### [What is required]
The task calls for each line of the records below in which the word "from" appears.

### [Dataset entries]
== Segment start ==

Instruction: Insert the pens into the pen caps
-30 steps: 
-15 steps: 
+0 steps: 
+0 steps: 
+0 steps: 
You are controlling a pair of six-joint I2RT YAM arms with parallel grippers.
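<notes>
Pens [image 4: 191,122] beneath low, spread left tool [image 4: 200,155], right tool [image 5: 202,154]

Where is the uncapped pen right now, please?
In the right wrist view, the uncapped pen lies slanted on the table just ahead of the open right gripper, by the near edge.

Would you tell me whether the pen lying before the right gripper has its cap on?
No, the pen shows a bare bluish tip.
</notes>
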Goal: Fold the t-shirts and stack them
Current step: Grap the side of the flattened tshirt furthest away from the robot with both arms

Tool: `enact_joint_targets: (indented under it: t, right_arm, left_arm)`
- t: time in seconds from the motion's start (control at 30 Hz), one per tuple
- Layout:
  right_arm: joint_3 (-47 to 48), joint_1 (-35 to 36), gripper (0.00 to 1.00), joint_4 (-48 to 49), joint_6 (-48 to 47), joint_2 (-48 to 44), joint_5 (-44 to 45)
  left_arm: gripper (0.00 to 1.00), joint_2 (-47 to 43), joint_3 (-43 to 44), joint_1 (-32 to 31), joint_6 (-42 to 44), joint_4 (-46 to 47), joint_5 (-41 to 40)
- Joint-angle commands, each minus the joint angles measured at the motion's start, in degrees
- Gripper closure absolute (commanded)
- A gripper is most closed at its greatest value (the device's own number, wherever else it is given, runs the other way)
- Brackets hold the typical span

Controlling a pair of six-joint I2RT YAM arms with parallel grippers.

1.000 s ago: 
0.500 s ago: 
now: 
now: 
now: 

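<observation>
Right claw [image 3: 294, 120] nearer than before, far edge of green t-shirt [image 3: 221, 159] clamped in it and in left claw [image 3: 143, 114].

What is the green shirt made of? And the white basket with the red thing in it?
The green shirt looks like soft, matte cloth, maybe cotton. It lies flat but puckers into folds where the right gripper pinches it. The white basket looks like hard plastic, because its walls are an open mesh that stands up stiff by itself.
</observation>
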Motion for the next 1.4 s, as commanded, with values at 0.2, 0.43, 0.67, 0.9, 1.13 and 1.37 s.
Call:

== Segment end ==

### [Written answer]
Current step: Grap the side of the flattened tshirt furthest away from the robot with both arms
- t: time in seconds from the motion's start (control at 30 Hz), one per tuple

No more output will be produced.